Search the data for "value". Return each matching line.

Items from a dataset:
# # # #
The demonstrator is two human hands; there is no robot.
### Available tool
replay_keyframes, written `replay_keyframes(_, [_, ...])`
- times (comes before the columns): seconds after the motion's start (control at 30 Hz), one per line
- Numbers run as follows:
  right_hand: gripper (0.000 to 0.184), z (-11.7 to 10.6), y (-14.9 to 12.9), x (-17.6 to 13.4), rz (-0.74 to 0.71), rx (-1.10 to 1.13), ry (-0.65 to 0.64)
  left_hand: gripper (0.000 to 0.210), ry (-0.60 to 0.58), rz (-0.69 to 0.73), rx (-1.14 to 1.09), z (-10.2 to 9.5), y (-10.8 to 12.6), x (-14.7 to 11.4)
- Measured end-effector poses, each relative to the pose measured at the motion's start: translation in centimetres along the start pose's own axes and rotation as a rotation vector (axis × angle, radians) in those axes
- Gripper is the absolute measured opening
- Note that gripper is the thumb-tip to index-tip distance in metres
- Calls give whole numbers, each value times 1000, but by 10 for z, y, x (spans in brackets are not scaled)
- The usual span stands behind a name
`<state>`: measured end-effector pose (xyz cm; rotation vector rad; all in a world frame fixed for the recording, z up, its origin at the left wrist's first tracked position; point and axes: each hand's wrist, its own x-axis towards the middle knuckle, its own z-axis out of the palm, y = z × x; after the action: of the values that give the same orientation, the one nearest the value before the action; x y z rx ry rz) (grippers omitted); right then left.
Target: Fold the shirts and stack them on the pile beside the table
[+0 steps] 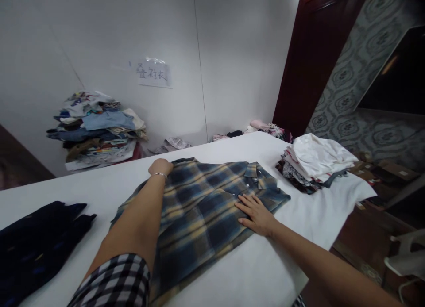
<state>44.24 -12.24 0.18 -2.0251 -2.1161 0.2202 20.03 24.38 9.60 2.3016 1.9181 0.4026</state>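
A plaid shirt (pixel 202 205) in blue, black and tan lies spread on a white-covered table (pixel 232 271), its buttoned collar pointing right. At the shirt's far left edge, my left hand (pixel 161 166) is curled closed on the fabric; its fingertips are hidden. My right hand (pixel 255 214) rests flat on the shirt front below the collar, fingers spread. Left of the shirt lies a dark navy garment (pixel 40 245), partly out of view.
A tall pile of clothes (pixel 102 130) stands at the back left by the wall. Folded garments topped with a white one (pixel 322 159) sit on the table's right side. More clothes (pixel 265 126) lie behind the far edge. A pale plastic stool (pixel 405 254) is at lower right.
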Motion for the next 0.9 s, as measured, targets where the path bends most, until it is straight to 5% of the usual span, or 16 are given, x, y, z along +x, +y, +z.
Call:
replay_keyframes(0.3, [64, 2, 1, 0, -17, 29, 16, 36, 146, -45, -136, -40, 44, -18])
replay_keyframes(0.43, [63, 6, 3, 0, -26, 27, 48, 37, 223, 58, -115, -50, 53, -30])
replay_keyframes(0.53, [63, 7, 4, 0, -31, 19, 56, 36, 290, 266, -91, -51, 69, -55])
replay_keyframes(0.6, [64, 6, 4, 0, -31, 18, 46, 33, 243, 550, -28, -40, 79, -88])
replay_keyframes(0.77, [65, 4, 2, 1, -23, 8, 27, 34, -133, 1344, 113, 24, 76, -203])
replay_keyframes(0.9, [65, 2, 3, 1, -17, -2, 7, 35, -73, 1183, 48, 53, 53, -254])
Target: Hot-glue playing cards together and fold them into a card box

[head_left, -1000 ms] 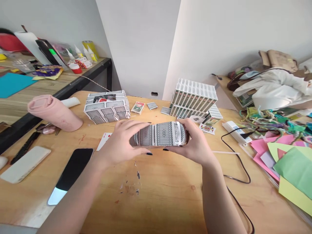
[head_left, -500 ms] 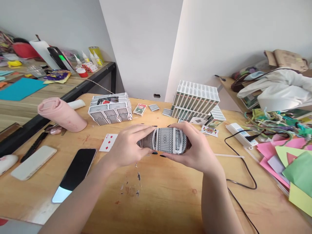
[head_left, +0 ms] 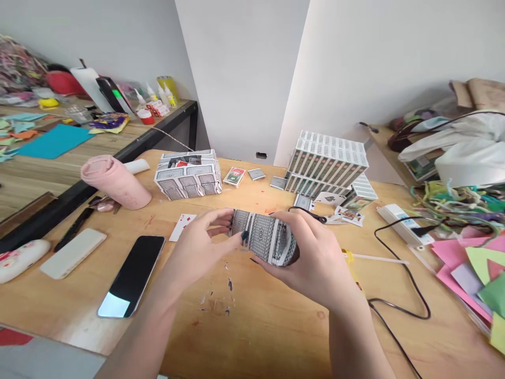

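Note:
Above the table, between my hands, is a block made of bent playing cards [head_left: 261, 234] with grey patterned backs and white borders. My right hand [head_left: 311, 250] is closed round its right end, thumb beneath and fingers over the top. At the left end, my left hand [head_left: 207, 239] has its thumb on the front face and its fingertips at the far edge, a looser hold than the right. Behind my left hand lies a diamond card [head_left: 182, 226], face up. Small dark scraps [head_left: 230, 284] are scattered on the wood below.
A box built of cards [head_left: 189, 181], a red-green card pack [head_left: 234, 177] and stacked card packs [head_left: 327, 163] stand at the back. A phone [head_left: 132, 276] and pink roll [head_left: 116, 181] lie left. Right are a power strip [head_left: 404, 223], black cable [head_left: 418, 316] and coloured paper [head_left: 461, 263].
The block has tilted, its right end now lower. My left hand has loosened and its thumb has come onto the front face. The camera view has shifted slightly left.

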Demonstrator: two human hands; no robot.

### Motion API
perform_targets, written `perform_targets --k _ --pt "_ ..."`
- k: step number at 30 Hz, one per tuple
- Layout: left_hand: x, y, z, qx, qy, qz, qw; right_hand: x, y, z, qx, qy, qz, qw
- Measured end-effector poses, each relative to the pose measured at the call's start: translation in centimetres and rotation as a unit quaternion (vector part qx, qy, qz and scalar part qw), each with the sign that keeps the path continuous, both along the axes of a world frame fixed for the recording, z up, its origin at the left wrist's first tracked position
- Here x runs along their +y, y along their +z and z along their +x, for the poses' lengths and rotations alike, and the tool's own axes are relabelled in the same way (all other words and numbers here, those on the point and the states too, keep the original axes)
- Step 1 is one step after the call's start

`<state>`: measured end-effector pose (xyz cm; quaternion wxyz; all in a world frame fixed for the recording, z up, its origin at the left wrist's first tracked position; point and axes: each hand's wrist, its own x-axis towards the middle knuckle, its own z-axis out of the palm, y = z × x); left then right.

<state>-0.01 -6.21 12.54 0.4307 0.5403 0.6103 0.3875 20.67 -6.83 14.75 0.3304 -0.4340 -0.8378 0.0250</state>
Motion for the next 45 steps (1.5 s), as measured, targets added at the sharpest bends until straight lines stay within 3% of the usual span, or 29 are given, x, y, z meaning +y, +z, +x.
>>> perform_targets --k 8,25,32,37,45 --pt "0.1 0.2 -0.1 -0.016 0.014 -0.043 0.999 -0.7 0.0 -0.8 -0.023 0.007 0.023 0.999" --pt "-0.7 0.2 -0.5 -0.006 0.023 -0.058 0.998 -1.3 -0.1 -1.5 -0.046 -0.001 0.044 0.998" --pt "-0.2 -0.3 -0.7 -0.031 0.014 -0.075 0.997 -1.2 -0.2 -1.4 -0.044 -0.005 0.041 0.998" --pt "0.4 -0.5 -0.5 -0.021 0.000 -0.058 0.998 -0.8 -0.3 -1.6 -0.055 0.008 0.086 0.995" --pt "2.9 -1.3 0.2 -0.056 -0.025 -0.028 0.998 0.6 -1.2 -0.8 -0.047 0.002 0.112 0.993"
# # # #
> RESULT OF THE TASK
- Calls give whole numbers, each value times 1000, but by 10 for z, y, x (spans in brackets are not scaled)
`<state>`: measured end-effector pose (xyz cm; rotation vector rad; all in a world frame fixed for the recording, z up, its origin at the left wrist's first tracked position; point and axes: each hand's wrist, its own x-axis towards the middle knuckle, its own z-axis out of the palm, y = z × x; after the action: of the values that give the same orientation, the one nearest the value before the action; x y z rx ry rz) (grippers omitted); right then left.

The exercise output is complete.